TASK STATEMENT
Would you output all the lines below precisely as they stand, leaving each picture out?

LISTED RECORDS
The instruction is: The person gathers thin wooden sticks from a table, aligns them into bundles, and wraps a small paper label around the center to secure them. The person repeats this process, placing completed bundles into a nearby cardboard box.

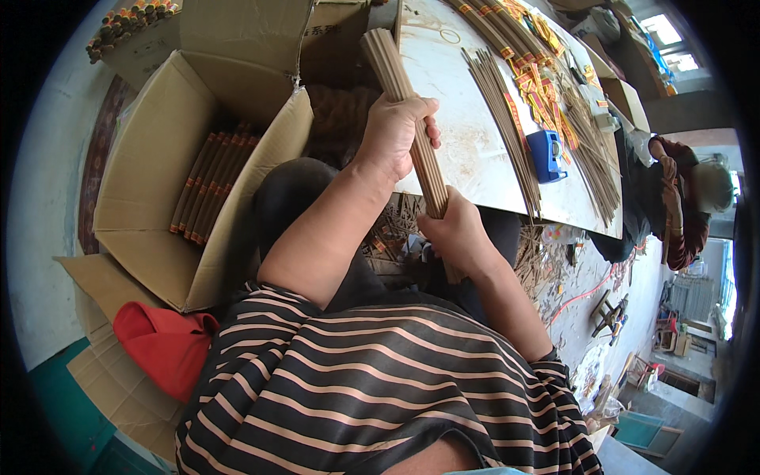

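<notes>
A bundle of long brown incense sticks (428, 170) slants across in front of me, its far end up and to the left. My left hand (393, 134) wraps round its upper part. Lower down, my right hand (455, 231) grips the same bundle near its lower end. The bundle's far part lies over the near left edge of a white table (467, 127). On that table are a row of loose sticks (500, 119), red and yellow paper labels (542, 95) and a blue tape dispenser (546, 156).
To my left an open cardboard box (131, 178) holds several labelled bundles (212, 186). A red cloth (162, 348) lies beside it. More bundles (499, 28) lie at the table's far end. Broken sticks litter the floor under the table. Another person (685, 198) is at the right.
</notes>
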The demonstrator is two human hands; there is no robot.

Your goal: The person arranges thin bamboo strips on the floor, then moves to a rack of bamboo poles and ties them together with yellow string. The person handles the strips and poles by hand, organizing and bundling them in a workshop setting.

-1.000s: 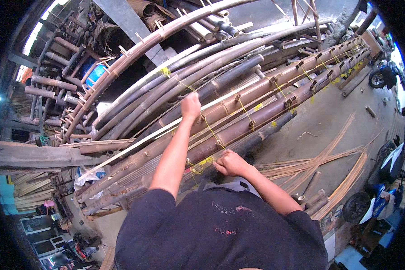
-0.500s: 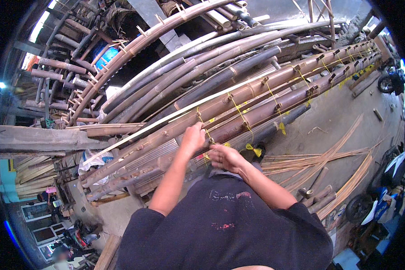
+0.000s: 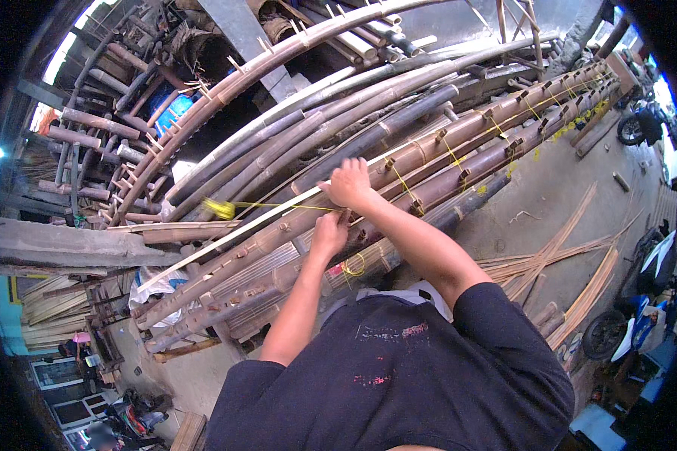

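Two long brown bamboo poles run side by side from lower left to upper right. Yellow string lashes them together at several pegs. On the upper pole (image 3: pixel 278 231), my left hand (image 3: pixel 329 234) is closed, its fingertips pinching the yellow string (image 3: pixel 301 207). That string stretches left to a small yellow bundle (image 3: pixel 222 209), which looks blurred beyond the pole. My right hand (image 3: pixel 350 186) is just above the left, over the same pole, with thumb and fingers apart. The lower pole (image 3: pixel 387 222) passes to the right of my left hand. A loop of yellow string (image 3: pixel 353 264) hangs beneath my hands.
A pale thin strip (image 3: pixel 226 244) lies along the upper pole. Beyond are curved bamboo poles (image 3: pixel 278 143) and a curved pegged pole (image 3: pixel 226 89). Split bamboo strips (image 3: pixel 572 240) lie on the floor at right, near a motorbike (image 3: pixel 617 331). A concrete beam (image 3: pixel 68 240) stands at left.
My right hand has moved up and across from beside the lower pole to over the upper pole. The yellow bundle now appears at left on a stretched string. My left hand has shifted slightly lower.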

EXERCISE OUTPUT
The instruction is: The person gathers thin wooden sticks from a table, aligns them into bundles, and wraps a small paper label around the center to secure them. The person repeats this process, placing completed bundles into a nearby cardboard box.


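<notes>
A bundle of long brown incense sticks (428, 170) slants across in front of me, its far end up and to the left. My left hand (393, 134) wraps round its upper part. Lower down, my right hand (455, 231) grips the same bundle near its lower end. The bundle's far part lies over the near left edge of a white table (467, 127). On that table are a row of loose sticks (500, 119), red and yellow paper labels (542, 95) and a blue tape dispenser (546, 156).
To my left an open cardboard box (131, 178) holds several labelled bundles (212, 186). A red cloth (162, 348) lies beside it. More bundles (499, 28) lie at the table's far end. Broken sticks litter the floor under the table. Another person (685, 198) is at the right.
</notes>
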The demonstrator is two human hands; there is no robot.

Your goal: The person arranges thin bamboo strips on the floor, then moves to a rack of bamboo poles and ties them together with yellow string. The person handles the strips and poles by hand, organizing and bundling them in a workshop setting.

-1.000s: 
-0.500s: 
+0.000s: 

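Two long brown bamboo poles run side by side from lower left to upper right. Yellow string lashes them together at several pegs. On the upper pole (image 3: pixel 278 231), my left hand (image 3: pixel 329 234) is closed, its fingertips pinching the yellow string (image 3: pixel 301 207). That string stretches left to a small yellow bundle (image 3: pixel 222 209), which looks blurred beyond the pole. My right hand (image 3: pixel 350 186) is just above the left, over the same pole, with thumb and fingers apart. The lower pole (image 3: pixel 387 222) passes to the right of my left hand. A loop of yellow string (image 3: pixel 353 264) hangs beneath my hands.
A pale thin strip (image 3: pixel 226 244) lies along the upper pole. Beyond are curved bamboo poles (image 3: pixel 278 143) and a curved pegged pole (image 3: pixel 226 89). Split bamboo strips (image 3: pixel 572 240) lie on the floor at right, near a motorbike (image 3: pixel 617 331). A concrete beam (image 3: pixel 68 240) stands at left.
My right hand has moved up and across from beside the lower pole to over the upper pole. The yellow bundle now appears at left on a stretched string. My left hand has shifted slightly lower.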

No further answer will be given.